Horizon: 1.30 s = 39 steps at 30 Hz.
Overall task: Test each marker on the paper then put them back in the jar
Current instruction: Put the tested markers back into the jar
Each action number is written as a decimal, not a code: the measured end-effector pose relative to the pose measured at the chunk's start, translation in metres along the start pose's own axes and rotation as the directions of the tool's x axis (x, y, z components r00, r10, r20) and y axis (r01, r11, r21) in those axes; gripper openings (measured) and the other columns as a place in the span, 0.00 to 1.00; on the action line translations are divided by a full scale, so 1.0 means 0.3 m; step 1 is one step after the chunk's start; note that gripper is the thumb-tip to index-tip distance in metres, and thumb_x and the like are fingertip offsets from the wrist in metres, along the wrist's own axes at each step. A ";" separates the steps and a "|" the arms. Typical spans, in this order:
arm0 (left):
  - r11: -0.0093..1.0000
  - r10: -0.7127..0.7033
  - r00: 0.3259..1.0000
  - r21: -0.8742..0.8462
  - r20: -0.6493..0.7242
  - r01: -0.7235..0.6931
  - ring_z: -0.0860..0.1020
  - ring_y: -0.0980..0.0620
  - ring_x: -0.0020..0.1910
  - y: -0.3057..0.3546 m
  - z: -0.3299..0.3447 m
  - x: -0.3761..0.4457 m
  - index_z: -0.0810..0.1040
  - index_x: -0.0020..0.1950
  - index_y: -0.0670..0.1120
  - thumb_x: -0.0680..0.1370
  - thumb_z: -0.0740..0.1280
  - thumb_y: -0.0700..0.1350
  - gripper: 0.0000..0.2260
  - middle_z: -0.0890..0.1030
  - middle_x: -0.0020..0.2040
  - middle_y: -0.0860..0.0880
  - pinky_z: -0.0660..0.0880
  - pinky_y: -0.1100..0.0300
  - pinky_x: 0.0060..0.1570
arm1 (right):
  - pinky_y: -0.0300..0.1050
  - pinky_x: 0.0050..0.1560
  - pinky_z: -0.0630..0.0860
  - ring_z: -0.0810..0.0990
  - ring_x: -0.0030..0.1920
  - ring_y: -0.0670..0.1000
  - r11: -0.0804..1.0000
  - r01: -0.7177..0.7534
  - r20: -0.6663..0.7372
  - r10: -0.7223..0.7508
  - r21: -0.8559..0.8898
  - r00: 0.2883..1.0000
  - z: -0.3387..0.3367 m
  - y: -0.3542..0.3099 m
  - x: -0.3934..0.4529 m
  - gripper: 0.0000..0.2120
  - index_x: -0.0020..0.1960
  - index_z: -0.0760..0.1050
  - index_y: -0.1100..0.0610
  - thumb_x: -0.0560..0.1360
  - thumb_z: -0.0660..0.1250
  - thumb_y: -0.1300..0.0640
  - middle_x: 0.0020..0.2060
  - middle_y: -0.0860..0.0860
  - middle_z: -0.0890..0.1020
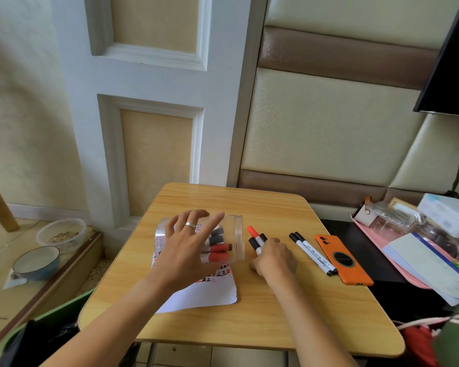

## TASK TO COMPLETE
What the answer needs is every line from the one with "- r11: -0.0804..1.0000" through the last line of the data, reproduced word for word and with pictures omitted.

## WRITTEN RESPONSE
  - r11: -0.0804..1.0000
  - r01: -0.7177..0.7534
  - r20: -0.6663..0.7372
  - r10: -0.7223..0.7508
  - r21: -0.8559..0.8898
  - r00: 0.2883..1.0000
  - z: -0.3387..0.3367 m
  - y: -0.3542..0.3099 m
  - x: -0.3934..0.4529 m
  - gripper: 0.0000..0.2120
  - index_x: -0.0020..0.1960
  - index_z: -0.0760..0.1050
  - index_y: -0.1100..0.0610
  - thumb_x: -0.0560..0.1360
  - thumb_z: -0.0660..0.1250
  - thumb_y: -0.1300..0.0640
  - middle_x: 0.0020..0.2060
  - middle_y: -0.0860..0.0860
  - middle_z: -0.0890..0.1020

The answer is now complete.